New bridge built on 1940 piers. Engineers faced two major challenges in building the second (current) bridge. First, they had to explain the failure of the 1940 bridge, and then design a new one to withstand the same fate. Next, they had to determine if remnants of the old bridge - the piers - could be used. The two main piers were undamaged and were used to support the second bridge with only minor modifications to the concrete pedestals.
Cables & Spinning. Once the towers and cable saddles were in place, spinning began for the 20¼ inch diameter suspension cables. Spaced 60 feet apart, each cable contained 19 strands of 458 No.6 gauge wires.

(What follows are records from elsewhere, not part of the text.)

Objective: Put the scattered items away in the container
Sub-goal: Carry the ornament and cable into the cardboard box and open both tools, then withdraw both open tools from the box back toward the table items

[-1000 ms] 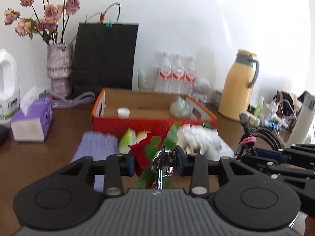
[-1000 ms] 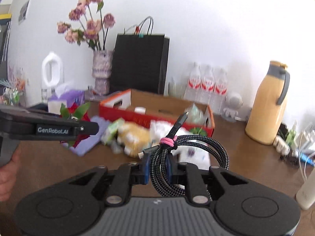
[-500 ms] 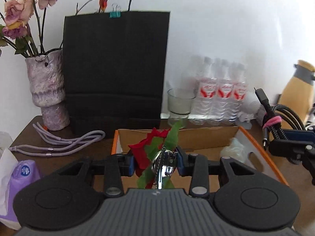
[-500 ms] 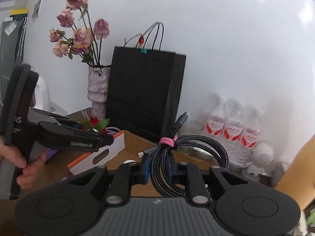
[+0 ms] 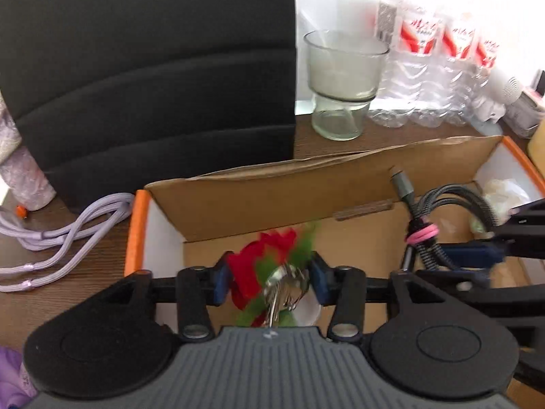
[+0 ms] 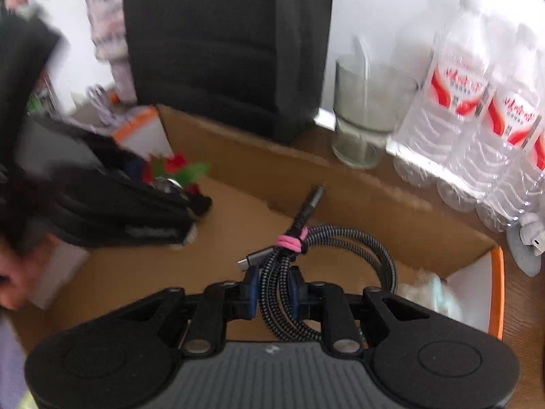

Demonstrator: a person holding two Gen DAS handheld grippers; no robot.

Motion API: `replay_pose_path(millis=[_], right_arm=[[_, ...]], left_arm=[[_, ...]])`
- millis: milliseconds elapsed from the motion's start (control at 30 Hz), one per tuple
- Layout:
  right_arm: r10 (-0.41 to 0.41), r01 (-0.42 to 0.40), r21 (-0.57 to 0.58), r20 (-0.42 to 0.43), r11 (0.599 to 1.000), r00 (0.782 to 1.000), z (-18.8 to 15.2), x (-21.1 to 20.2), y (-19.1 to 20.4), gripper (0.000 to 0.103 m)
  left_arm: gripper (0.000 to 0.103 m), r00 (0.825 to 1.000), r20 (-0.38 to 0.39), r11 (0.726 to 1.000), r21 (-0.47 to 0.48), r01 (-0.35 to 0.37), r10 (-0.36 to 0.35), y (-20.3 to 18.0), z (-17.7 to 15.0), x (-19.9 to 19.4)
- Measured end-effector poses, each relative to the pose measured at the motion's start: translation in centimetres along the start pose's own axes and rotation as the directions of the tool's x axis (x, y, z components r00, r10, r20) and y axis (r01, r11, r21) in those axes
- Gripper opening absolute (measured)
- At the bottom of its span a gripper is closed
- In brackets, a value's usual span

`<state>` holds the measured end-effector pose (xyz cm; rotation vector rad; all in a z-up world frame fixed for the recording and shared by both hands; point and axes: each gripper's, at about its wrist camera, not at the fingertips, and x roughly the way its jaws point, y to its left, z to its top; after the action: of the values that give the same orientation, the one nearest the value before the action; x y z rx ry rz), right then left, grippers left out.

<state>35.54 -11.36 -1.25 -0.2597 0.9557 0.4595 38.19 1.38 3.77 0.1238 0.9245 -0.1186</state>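
Fingers (image 5: 221,277) of the left gripper (image 5: 269,279) had just been opening around the rose keyring (image 5: 269,272).
Right gripper (image 6: 272,289) clamped the limp coiled cable (image 6: 282,283), best held at its bundled middle.

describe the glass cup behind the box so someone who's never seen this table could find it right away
Start at the tall black paper bag standing against the white wall behind the orange-edged cardboard box. Just right of the bag, between it and the row of red-labelled clear plastic water bottles, stands the clear stepped glass tumbler. Unlike the bottles, it is open-topped, unlabelled and narrower at its base.
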Motion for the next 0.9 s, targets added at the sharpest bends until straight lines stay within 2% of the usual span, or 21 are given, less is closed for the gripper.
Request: replay_pose_path(millis=[67,133,200,233,367,433,500,633,700,767,800,900], right_arm=[[-0.017,0.018,0.011,-0.032,1.0,0.999,0.3,0.5,-0.3,0.02],[-0.014,0.015,0.033,-0.012,0.999,1.0,0.6,-0.4,-0.5,0.025],[-0.007,0.006,0.065,0.018,0.998,1.0,1.2,-2.3,-0.9,0.043],[-0.006,0.003,0.086,0.037,0.996,0.999,1.7,-3.6,-1.3,0.045],[-0.025,0.019,0.152,0.034,0.988,0.999,3.3,-7.6,-3.0,0.048],[-0.044,0.04,0.194,0.016,0.98,0.999,3.3,-9.3,-3.9,0.049],[-0.064,0.061,0.213,0.004,0.975,0.998,2.7,-10.8,-4.1,0.056],[-0.065,0.068,0.238,-0.02,0.969,0.998,1.0,-13.1,-4.3,0.058],[-0.079,0.083,0.238,-0.028,0.968,0.996,0.2,-14.3,-3.9,0.058],[-0.083,0.086,0.227,-0.021,0.97,0.996,-0.5,-15.3,-2.9,0.058],[-0.081,0.082,0.22,-0.014,0.972,0.997,-0.8,-15.6,-2.4,0.06],[-0.085,0.083,0.197,0.005,0.977,0.996,-1.8,-16.8,-1.1,0.068]], left_arm=[[0.062,1.0,0.021,1.0,0.015,-0.003,0.003,0.1,0.0,-0.9],[0.067,0.999,0.04,1.0,0.015,-0.012,0.011,0.3,0.2,-2.3],[0.068,0.998,0.055,1.0,-0.004,-0.014,0.014,0.8,0.5,-4.0],[0.072,0.998,0.06,1.0,-0.02,-0.015,0.016,1.3,0.7,-4.9],[0.079,0.998,0.048,0.996,-0.08,-0.025,0.029,2.3,1.4,-8.0],[0.085,0.997,0.078,0.995,-0.104,-0.004,0.013,2.7,1.0,-10.2],[0.087,0.995,0.101,0.993,-0.114,-0.005,0.017,2.8,0.7,-11.8],[0.088,0.997,0.079,0.987,-0.162,-0.002,0.015,2.9,0.1,-13.8],[0.089,0.996,0.085,0.985,-0.17,-0.004,0.018,2.6,-0.5,-14.9],[0.094,0.99,0.134,0.987,-0.159,-0.011,0.033,1.9,-1.3,-16.3],[0.097,0.987,0.157,0.988,-0.151,-0.008,0.032,1.6,-1.7,-17.0],[0.098,0.985,0.173,0.991,-0.133,-0.006,0.029,0.7,-2.6,-18.4]])
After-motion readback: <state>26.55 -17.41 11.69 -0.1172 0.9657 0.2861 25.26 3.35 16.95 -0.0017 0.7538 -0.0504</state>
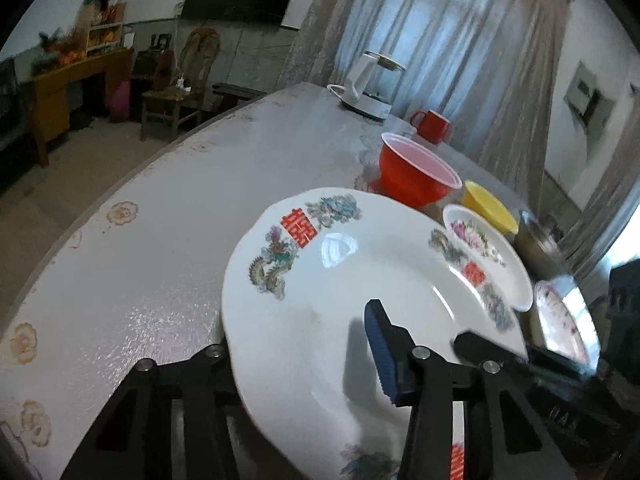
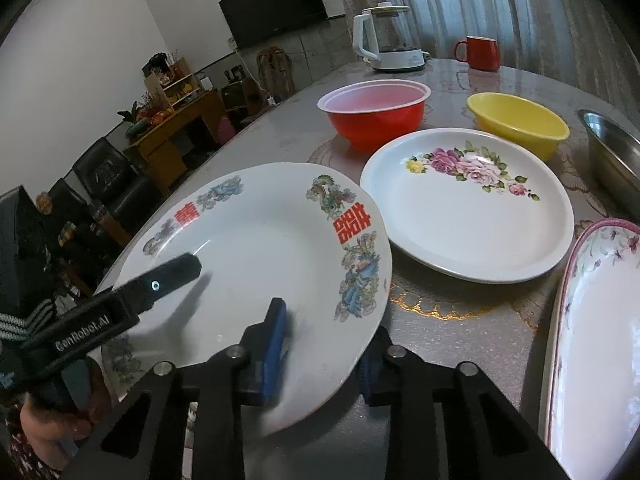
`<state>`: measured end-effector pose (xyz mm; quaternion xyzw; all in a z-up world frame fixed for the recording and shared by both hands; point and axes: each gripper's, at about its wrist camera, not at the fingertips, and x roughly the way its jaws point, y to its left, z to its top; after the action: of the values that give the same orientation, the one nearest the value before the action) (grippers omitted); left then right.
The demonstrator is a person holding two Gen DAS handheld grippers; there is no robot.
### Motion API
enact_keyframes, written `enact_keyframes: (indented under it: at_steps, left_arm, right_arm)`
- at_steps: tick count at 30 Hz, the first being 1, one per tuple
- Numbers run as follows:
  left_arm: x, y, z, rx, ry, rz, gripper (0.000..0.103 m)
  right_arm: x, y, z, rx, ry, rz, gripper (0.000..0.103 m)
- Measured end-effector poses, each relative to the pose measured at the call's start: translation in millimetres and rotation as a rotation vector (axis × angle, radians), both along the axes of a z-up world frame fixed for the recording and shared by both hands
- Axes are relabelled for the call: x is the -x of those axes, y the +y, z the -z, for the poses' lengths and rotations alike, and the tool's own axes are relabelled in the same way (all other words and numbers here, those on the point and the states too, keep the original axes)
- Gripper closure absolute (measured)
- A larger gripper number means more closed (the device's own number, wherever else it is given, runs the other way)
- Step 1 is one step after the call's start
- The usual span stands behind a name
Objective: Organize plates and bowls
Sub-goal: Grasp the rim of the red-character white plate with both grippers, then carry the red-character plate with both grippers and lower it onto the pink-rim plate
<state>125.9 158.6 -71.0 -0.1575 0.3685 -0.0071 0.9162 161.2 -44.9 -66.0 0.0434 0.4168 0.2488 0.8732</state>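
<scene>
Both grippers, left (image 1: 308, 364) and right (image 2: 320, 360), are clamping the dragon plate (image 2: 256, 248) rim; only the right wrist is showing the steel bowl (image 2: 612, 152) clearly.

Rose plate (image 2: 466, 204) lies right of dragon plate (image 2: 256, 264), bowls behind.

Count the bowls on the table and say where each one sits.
3: red bowl behind the rose plate, yellow bowl to its right, steel bowl at the right edge, partly cut off. Others may lie out of view.
</scene>
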Motion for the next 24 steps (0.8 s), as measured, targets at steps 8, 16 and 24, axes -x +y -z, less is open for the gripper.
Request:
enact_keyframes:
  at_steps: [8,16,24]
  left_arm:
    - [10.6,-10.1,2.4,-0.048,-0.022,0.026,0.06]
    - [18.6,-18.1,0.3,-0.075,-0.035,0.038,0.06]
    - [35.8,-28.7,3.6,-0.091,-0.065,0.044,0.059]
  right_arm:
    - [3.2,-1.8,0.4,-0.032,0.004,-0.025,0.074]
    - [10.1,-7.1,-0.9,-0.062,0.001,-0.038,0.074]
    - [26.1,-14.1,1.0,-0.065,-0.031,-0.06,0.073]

Raising a deck. The deck for the second bridge was built quite differently than the deck of the first. Crews raised steel beams singly or in sections. Assembling the deck, piece by piece, was like assembling a giant tinker toy.
Bracing against the elements. The 33-foot deep Warren stiffening truss system was assembled at the bridge site from shop-fabricated components. Four rolling derricks (2 per tower) moved each way from the tower. Two riveting crews and traveler operators worked from the tower piers to the center of the main span, while two other crews worked from the piers o the shore.
A second round of celebrations. On October 14, 1950, opening day celebrations capped the long process to build Galloping Gertie's replacement. The price tag for construction was one-third more than the Toll Bridge Authority estimated--$11.2 million. The final construction cost estimate, made just prior to the bond issue, reached $13,738,000.